> **EXERCISE DETAILS**
Reproduce word for word every line from the one containing "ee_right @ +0" through the end of the listing below; omit the pictures.

> **EXERCISE DATA**
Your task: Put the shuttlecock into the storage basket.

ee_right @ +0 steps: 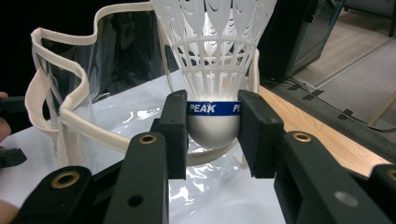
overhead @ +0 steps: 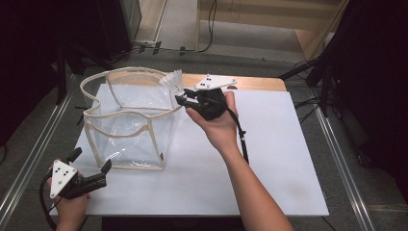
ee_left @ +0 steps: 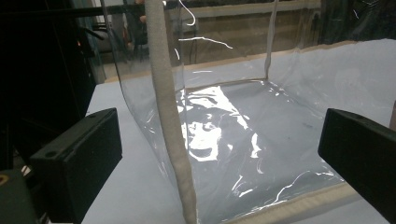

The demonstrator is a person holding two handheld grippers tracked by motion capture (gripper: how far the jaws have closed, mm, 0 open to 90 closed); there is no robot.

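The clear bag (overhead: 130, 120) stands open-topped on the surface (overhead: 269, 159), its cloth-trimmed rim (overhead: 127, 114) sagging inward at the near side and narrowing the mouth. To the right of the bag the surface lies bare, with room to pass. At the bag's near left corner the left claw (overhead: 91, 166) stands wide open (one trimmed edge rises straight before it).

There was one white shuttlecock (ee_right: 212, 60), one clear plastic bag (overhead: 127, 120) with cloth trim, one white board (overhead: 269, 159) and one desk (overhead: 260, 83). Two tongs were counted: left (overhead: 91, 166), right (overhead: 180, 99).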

> **WRITTEN ANSWER**
ee_right @ +0 steps: 
overhead @ +0 steps: 
ee_left @ +0 steps: 

The demonstrator is a person holding two handheld grippers tracked by motion capture (gripper: how far the jaws have closed, mm, 0 open to 90 closed); there is no robot.

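The clear bag (overhead: 130, 120) stands open-topped on the surface (overhead: 269, 159), its cloth-trimmed rim (overhead: 127, 114) sagging inward at the near side and narrowing the mouth. To the right of the bag the surface lies bare, with room to pass. At the bag's near left corner the left claw (overhead: 91, 166) stands wide open (one trimmed edge rises straight before it).

There was one white shuttlecock (ee_right: 212, 60), one clear plastic bag (overhead: 127, 120) with cloth trim, one white board (overhead: 269, 159) and one desk (overhead: 260, 83). Two tongs were counted: left (overhead: 91, 166), right (overhead: 180, 99).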

No further response is needed.